The 300 people at the Holiday Inn in Southgate hang on Caruso's every word. For two hours he "tells stories" about his cancer, his family, his life, yet always circling back to his core message.
"We identify ourselves by how we think and feel about ourselves," he said. "Herein lies the challenge. These thoughts and feelings determine our actions, even the actions we want to change. Yet we can't make any lasting and dramatic changes to how we act without changing the way we feel about ourselves."
Caruso launched his motivational career in the late 1980s almost by accident. For a few years he toured the country with his brothers in their rock-and-roll band "Caruso." The group enjoyed spurts of success, cutting five records and opening for bigger acts including New Kids on the Block. But Caruso felt drawn in another direction.
"I loved the fun and camaraderie," he said. "But more and more I realized that I have something else to offer, that I have a feel for counseling people."

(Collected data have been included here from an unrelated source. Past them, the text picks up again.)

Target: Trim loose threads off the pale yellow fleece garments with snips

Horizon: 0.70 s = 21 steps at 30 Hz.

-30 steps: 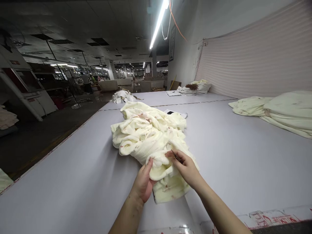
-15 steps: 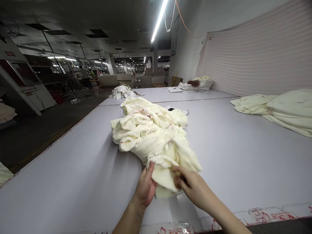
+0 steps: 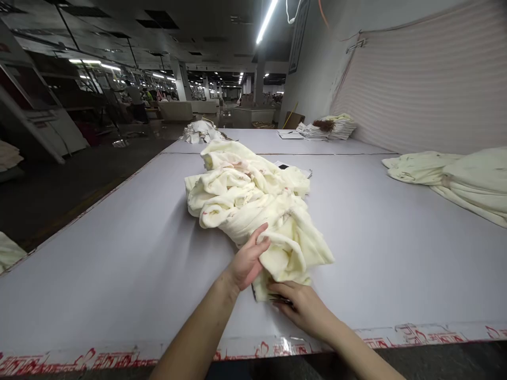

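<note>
Pale table (image 3: 380,248). Cream cloth (image 3: 253,198) bunched on it, near middle of near edge, long axis slanting far-left to near-right. Left hand (image 3: 249,259): digits parted against fold. Right hand (image 3: 303,307): fingers curled round dark tool (image 3: 282,300).

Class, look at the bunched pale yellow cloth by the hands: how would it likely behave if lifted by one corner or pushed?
The cloth would probably droop rather than hold its shape, since it lies in loose, soft folds. It may feel fairly weighty, as many layers are heaped together. Pushed, it would likely crumple rather than roll: its outline is uneven.
</note>
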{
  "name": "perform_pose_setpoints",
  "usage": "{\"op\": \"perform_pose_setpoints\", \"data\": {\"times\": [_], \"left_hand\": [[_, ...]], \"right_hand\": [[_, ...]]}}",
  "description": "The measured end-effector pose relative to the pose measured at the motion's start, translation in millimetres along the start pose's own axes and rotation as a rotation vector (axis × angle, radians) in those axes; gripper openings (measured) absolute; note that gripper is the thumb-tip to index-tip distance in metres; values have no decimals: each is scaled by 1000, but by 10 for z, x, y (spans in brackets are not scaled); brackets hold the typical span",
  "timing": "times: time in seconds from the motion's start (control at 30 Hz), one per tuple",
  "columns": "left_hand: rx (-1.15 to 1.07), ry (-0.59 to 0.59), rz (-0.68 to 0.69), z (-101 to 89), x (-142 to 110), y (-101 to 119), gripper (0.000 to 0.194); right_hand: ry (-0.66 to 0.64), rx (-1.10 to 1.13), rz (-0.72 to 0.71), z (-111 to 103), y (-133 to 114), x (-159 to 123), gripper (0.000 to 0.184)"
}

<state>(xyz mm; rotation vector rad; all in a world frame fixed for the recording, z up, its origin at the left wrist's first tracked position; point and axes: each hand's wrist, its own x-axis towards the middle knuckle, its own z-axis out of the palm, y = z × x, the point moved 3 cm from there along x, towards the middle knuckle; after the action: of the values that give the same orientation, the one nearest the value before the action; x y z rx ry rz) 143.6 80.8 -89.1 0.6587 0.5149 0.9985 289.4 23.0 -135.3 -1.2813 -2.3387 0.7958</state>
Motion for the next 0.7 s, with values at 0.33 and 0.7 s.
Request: {"op": "perform_pose_setpoints", "data": {"times": [0.33, 0.7], "left_hand": [[228, 400, 15, -692, -406, -87, 30], [369, 459, 189, -402, -259, -802, 21]], "right_hand": [[7, -40, 32, -59, 116, 391, 17], [-23, 7, 22, -348, -104, 578, 17]]}}
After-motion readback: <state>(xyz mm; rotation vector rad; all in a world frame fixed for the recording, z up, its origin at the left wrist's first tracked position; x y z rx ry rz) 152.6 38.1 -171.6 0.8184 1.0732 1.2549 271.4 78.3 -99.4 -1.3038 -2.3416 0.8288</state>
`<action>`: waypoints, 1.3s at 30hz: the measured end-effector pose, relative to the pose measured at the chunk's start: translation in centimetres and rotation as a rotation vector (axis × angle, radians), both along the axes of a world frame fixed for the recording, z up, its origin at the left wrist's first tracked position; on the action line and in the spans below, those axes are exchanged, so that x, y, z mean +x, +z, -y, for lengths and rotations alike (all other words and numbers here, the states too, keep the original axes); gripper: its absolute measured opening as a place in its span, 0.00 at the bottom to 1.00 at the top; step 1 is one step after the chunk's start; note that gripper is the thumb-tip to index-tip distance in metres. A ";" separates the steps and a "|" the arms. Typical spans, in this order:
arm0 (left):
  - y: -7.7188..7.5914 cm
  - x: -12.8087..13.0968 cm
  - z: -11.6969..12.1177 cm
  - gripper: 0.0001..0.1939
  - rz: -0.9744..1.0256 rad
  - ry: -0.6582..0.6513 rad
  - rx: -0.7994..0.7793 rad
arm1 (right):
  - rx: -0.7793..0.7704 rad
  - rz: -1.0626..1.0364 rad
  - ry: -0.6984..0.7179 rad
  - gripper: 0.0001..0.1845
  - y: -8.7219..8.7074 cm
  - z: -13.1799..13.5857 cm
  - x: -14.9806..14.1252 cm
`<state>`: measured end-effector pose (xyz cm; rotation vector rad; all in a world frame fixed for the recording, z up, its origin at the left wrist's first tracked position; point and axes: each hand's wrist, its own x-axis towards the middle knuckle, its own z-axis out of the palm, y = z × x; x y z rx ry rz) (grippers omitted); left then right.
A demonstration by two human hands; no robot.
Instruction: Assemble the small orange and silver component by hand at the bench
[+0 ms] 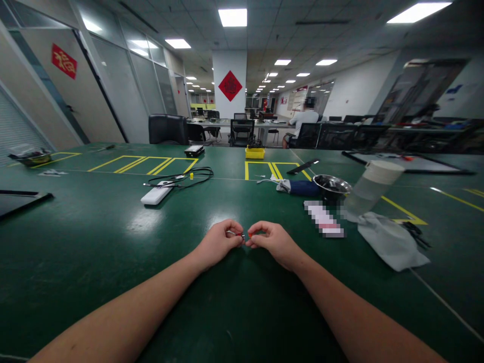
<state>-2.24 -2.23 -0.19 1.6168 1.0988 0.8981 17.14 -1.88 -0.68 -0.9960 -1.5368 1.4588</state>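
Note:
Both hands meet near the middle of the view, fingertips almost touching just above the green table (94, 262). My left hand (220, 242) pinches a small red piece with a metallic tip (241, 235) between thumb and fingers. In a similar pinch, my right hand (273, 243) holds a small orange-red piece (250, 235). A narrow gap shows between the two pieces. They are too small for me to tell their kind, and the fingers cover most of each one.
Left of centre lie a white power bank (157, 193) and a black cable (196, 174). On the right are a metal bowl (333, 186), a tilted translucent bottle (372, 189), a grey pouch (389, 239) and a blurred-out phone-shaped item (324, 219). A yellow box (254, 153) stands farther back. A person (304, 121) sits beyond.

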 end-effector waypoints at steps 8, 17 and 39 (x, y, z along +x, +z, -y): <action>0.0 0.0 0.2 0.08 0.088 -0.056 -0.076 | 0.021 -0.039 0.048 0.10 -0.3 -0.1 0.1; 0.3 -0.2 0.4 0.09 0.159 -0.104 -0.141 | -0.021 -0.104 0.107 0.12 0.0 0.2 0.0; 1.0 -0.1 0.9 0.23 0.306 -0.211 -0.151 | 0.669 0.309 0.106 0.16 1.3 1.1 -0.2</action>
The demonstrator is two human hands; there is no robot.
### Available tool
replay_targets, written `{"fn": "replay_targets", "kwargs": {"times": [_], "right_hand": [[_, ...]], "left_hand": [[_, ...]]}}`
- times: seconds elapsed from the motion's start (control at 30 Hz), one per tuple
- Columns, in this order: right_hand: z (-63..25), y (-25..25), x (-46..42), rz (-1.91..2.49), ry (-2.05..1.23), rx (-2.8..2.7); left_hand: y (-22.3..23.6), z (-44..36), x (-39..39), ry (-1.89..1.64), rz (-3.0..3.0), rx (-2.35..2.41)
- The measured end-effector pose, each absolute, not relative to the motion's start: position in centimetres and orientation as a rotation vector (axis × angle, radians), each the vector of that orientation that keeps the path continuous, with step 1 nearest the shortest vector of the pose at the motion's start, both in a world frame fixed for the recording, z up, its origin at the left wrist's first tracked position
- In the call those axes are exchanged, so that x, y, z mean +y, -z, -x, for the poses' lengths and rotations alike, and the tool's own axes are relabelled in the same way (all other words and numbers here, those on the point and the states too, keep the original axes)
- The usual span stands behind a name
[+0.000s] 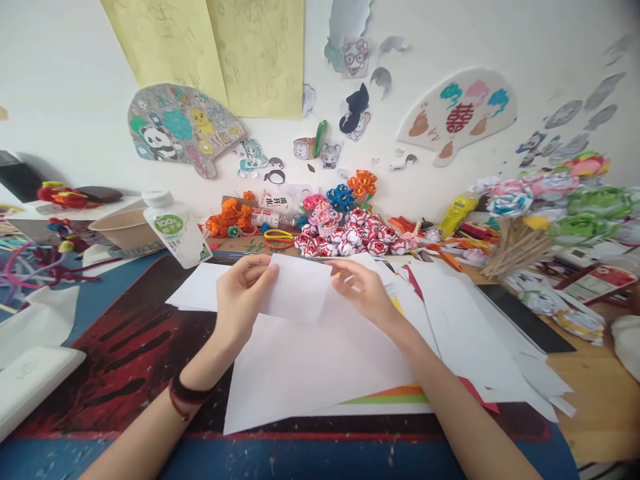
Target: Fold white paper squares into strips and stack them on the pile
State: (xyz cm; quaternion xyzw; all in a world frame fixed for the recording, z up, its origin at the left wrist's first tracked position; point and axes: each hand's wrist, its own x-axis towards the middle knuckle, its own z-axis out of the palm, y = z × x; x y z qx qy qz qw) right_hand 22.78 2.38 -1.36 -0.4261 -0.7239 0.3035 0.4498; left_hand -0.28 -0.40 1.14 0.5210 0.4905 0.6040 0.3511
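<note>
A small white sheet of paper (298,288) is held up in front of me, tilted over the desk. My left hand (245,290) is closed on its left edge, thumb on the near face. At the opposite edge is my right hand (363,290), its fingers loosely bent and apart, fingertips beside the upper right corner; a firm grip there does not show. Beneath both hands lies a larger white sheet (310,367), with orange and green paper (385,395) showing under its lower edge.
More white sheets (470,327) spread to the right beside a black flat object (525,319). Red-and-white paper flowers (350,233) line the back. A white bottle (175,230) stands back left, a white case (37,387) front left. Stemmed flowers (520,247) lean at right.
</note>
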Motion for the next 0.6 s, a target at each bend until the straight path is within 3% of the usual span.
{"fn": "replay_targets", "kwargs": {"times": [0.13, 0.6], "right_hand": [[-21.1, 2.3, 2.0, 1.049, -1.161, -1.717], [-21.9, 2.6, 2.4, 0.986, -1.259, -1.458]], "left_hand": [[-0.5, -0.2, -0.2, -1.497, -1.239, 1.208], [0.3, -0.7, -0.1, -1.163, -1.177, 0.914]]}}
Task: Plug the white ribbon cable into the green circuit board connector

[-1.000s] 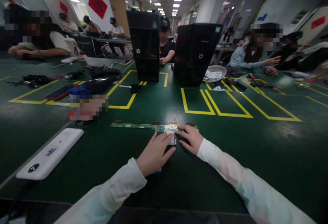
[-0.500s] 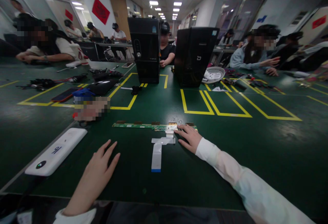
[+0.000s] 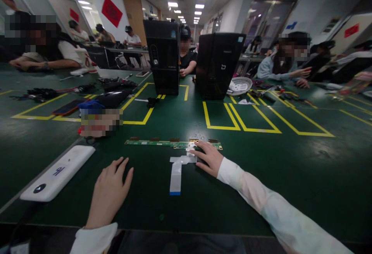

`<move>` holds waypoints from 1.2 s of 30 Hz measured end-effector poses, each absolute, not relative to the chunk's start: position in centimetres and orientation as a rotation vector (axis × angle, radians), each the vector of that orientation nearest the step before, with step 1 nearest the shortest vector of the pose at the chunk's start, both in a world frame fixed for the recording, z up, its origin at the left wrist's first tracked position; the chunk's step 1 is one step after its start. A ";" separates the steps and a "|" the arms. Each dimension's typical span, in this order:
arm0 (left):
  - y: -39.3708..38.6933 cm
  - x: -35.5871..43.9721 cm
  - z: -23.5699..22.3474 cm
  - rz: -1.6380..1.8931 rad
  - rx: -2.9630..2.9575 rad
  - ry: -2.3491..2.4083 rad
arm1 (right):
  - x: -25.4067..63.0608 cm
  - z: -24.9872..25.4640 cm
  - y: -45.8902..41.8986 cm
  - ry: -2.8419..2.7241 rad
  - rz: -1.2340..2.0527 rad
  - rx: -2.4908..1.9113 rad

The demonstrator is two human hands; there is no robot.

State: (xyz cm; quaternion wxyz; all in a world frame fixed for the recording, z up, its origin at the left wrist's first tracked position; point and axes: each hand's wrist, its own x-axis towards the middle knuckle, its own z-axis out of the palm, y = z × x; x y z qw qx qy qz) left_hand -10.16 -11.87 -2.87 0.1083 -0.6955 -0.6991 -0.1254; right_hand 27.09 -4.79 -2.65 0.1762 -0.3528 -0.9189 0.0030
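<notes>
A long, narrow green circuit board [image 3: 162, 142] lies crosswise on the dark green table [image 3: 232, 215]. Bent at a right angle, a white flat ribbon cable [image 3: 176, 174] with a blue end runs from the board's right part toward me. My right hand [image 3: 208, 158] rests over the right part of the board, fingers spread, its fingertips at the spot where cable and board meet; whether they press on it I cannot tell. To the left of the cable, my left hand [image 3: 112, 190] lies on the table with its fingers stretched out, holding nothing.
A white power bank [image 3: 59, 172] lies at the left, with a cord at its near end. Two black computer towers [image 3: 162, 56] stand across the table. Yellow tape rectangles mark the surface. A white basket [image 3: 240, 86], cables and tools lie farther back; several people sit around.
My left hand has shifted slightly, its fingers a little closer together. My right fingertips have moved slightly left along the board toward the cable's joint. The view has turned a little.
</notes>
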 end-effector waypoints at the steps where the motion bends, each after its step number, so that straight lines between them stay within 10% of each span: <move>1: -11.8 -10.2 -2.9 -0.369 -2.049 -2.062 | 26.8 -2.5 -5.0 -2.621 0.008 -1.013; 36: -11.5 -10.4 -3.2 -0.427 -2.078 -2.047 | 47.3 -5.6 -24.2 -2.281 -0.332 -1.745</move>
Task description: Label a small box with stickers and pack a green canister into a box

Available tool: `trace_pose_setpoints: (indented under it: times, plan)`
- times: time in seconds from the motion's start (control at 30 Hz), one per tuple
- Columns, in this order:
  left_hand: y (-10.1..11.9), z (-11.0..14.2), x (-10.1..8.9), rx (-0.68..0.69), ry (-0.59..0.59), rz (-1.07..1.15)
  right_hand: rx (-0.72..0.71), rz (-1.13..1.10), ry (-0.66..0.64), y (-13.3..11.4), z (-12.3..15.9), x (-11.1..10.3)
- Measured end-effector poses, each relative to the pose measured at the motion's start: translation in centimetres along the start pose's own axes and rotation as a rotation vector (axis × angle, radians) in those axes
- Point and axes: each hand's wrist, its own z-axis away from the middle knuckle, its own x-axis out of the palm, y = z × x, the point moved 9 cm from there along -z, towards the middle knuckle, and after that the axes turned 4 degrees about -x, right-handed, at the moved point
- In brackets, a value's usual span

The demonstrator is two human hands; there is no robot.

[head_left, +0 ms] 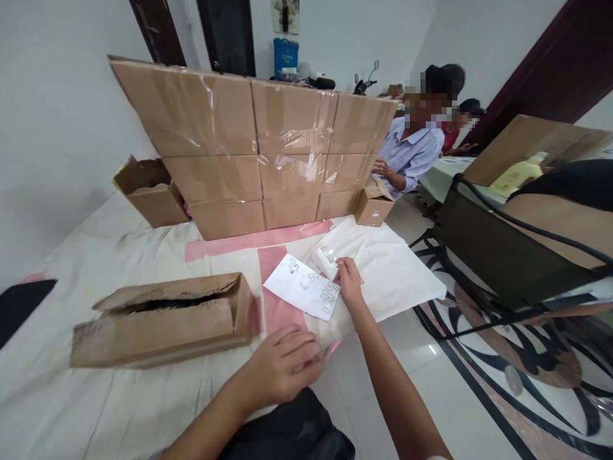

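My right hand [349,281] reaches forward with fingers pinched on a small white plastic piece [325,260]. It hovers at the edge of a white paper sheet [292,281] that carries several small clear parts [329,296]. My left hand [283,367] is closer to me, fingers curled and pressed together on the edge of the cloth-covered floor; what they hold is hidden. A long brown carton [163,319] lies on its side just left of my left hand, its top torn open.
A wall of taped cardboard boxes [253,147] stands ahead, with an open box [148,188] at its left and a small box [373,204] at its right. Two people sit beyond at the right. A dark folding chair [502,255] stands on the patterned tile floor.
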Motion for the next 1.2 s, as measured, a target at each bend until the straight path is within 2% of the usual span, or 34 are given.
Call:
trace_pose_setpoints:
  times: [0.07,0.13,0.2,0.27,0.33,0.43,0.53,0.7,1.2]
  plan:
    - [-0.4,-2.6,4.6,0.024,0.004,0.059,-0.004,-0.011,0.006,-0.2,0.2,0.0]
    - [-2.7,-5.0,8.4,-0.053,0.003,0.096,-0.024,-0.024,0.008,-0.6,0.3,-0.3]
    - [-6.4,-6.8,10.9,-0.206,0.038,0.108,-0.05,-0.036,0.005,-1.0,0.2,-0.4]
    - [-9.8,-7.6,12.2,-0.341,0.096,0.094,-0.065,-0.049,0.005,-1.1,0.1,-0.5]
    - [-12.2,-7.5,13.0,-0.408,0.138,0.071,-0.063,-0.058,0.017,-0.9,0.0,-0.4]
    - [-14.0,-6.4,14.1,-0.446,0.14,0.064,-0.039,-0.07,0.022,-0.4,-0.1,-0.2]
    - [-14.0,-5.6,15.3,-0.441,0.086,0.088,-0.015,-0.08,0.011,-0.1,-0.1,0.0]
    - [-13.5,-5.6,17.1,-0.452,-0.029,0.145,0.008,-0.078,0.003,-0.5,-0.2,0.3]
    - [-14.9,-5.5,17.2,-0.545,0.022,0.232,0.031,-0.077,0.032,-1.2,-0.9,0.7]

He started small -- working with disgruntled employees at a Downriver restaurant, giving speeches to local businesses, advising a friend who ran a marketing company. He wrote a column called Success Strategies for the Wyandotte News Herald, then had it picked up by a national syndicate.
The business blossomed as referrals poured in. Caruso began selling audio and video tapes of his speeches, and published four collections of his newspaper columns as books. He organized weekend inspirational retreats for small groups at the Grosse Ile home he shares with his wife, Carol. Several companies put Caruso on a monthly retainer as an organizational consultant.
Despite a breakneck schedule of speeches and seminars, Caruso is hungry for more.
"People ask me why I work so hard and I say it's because I'm lazy," he said with a grin. "Really, I'm just a guy who came out of no place who's trying to make a difference."
He's on the verge of breaking through the clutter of motivational speakers and gaining broader exposure. Later this month, his Cup of Joe daily radio spot kicks off on the Chum Radio Group, a network of stations reaching 240,000 listeners across Canada. He's also pitching his new book, The Power of Losing Control, to publishers in New York.
But as he crisscrosses the country advising clients and addressing crowds of people, Caruso can't escape his past. Sometimes he closes his eyes and visualizes the skinny, frightened kid in the hospital bed. "I used to stare out the window looking at the trees, wondering if I'd ever touch a tree again," he said. "I'll never forget that."
The memory is one reason why Caruso titled his favorite newspaper
column Undeniable.
"I want to be the best," he said. "Why? I'm
a dreamer. Why did I live through cancer? I don't know. My
cancer experience is the worst thing that ever happened to
me and the greatest gift I ever had. I don't know when or
how I'll die. Until then, I'll bring all I am to all I do."